Children under one year old are not given the vaccine even during a massive epidemic of mumps.

In this case, the risk of getting infected is lower than the risk of getting severe complications from the drug administration. The vaccine is not officially considered reactogenic, but in practice, doctors note that after it, malaise, fever, redness of the throat are possible. Some children do not begin to feel unwell until a week after vaccination. In this case, the child must be shown to the pediatrician.

A vaccinated child can get mumps. But this probability is much lower than if the child had not been vaccinated. Illness in the case of illness after vaccination usually proceeds in a mild form without complications, and sometimes even without characteristic symptoms. It happens that a person accidentally finds out that he has antibodies in his blood, that he once had mumps.

Prevention

Epidemic mumps is a disease that cannot be protected from only by observing the rules of hygiene and eating right. The most reliable specific prophylaxis is vaccination. Everything else is the correct quarantine measures that are taken in case of illness of someone from the environment of the baby.

The patient is isolated for 10-12 days. During this time, a kindergarten or school is quarantined for 21 days. Premises, dishes, toys are treated with special care, because paramyxoviruses die on contact with disinfectants.
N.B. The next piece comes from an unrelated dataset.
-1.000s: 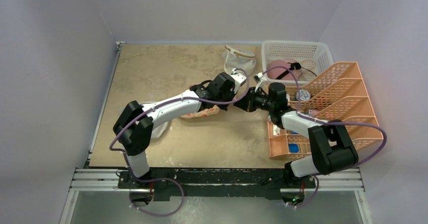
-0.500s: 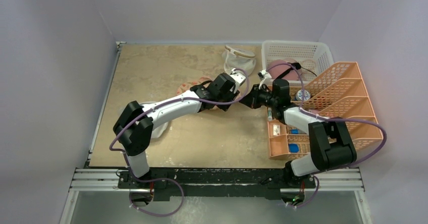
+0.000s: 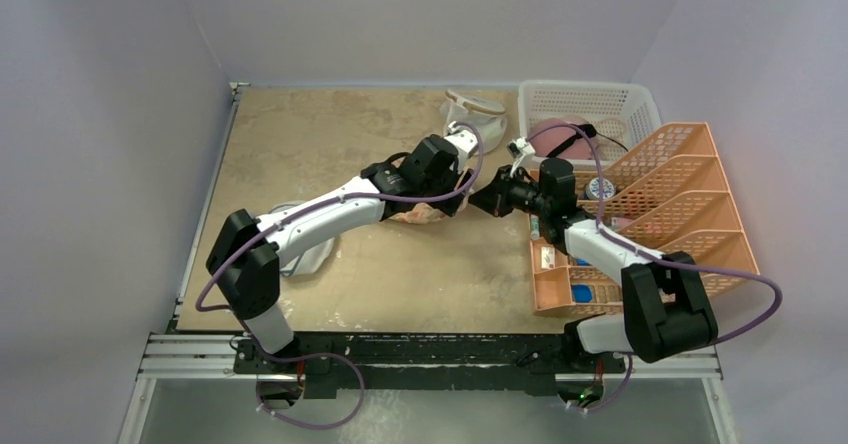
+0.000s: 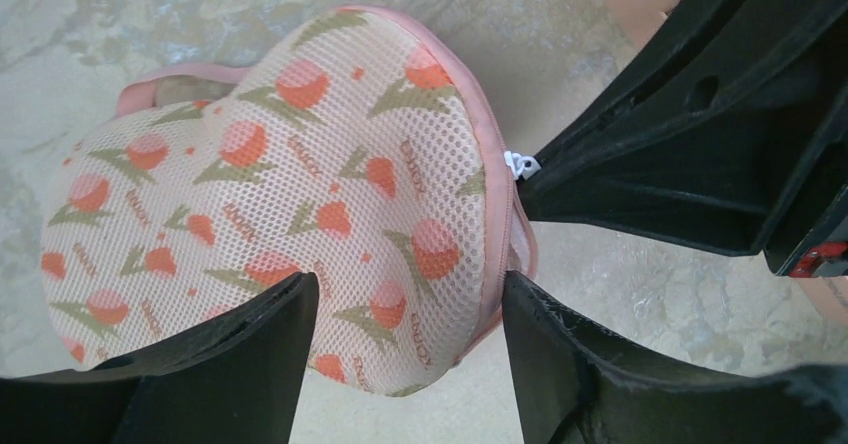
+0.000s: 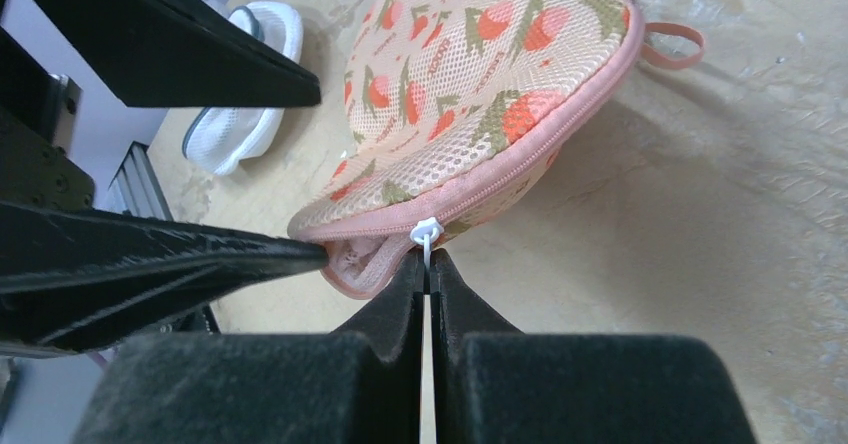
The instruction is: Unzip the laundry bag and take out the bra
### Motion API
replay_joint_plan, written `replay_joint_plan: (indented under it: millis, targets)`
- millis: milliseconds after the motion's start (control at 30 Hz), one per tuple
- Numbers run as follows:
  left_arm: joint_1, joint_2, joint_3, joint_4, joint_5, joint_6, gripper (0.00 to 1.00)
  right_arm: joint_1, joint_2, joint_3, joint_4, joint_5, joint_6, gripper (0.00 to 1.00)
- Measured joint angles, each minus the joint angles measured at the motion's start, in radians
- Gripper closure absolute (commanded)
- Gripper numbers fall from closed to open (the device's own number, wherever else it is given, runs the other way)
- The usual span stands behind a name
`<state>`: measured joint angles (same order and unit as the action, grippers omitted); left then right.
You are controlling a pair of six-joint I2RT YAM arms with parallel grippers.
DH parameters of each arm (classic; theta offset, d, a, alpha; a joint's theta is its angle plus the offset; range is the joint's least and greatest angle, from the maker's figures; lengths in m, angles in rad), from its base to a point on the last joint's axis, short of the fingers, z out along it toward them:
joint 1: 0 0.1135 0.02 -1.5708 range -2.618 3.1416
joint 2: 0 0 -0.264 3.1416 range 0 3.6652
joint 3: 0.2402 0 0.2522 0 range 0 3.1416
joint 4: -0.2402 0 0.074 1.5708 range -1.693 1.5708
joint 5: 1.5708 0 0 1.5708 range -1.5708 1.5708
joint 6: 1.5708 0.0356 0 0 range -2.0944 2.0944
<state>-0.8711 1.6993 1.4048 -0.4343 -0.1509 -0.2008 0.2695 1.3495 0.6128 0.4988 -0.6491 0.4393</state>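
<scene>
The laundry bag (image 4: 270,194) lies on the table, peach mesh with orange-red leaf print (image 5: 470,74) and a pink zip edge. My left gripper (image 4: 405,334) is open over its near end, one finger on each side of the fabric; it shows from above as well (image 3: 452,186). My right gripper (image 5: 428,264) is shut on the white zip pull (image 5: 426,232) at the bag's edge (image 3: 482,200). The zip gapes a little beside the pull, showing pale pink lining (image 5: 355,259). The bra is hidden.
A white basket (image 3: 590,99) at the back right holds a pink rounded thing with a black strap (image 3: 555,134). An orange rack (image 3: 670,194) stands along the right. A white mesh cup pouch (image 3: 472,114) is behind the grippers, a round white pouch (image 3: 312,252) near left.
My left gripper has opened and let go of the bag's edge, its arm swinging a little to the back. The right gripper has kept its hold on the zip pull.
</scene>
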Motion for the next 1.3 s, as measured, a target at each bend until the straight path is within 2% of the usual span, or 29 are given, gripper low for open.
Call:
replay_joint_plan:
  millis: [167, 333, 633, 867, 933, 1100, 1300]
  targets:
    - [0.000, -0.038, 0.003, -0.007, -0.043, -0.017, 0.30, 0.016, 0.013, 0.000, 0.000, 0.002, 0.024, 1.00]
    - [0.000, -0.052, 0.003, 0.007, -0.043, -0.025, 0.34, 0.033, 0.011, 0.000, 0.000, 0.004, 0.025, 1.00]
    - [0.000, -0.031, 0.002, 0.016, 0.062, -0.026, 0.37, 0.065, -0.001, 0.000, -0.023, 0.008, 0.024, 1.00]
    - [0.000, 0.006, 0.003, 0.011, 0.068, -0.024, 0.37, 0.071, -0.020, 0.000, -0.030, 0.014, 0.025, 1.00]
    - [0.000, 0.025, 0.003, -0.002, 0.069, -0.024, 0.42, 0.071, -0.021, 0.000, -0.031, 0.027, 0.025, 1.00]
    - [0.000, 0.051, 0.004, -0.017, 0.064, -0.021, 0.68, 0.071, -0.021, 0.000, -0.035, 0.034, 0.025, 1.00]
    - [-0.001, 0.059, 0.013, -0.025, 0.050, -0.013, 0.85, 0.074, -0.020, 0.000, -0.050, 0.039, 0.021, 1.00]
All children who have not previously been vaccinated against mumps, as well as children who have not been vaccinated until the end (one out of two vaccinations was made), are urgently vaccinated if no more than three days have passed since contact with a sick peer. On their own, parents for prevention can do everything to strengthen the child's immunity. This is the right way of life, hardening, full and balanced nutrition, physical activity for the baby.

Watch the video: Mumps, Causes, Signs and Symptoms, Diagnosis and Treatment. (May 2024).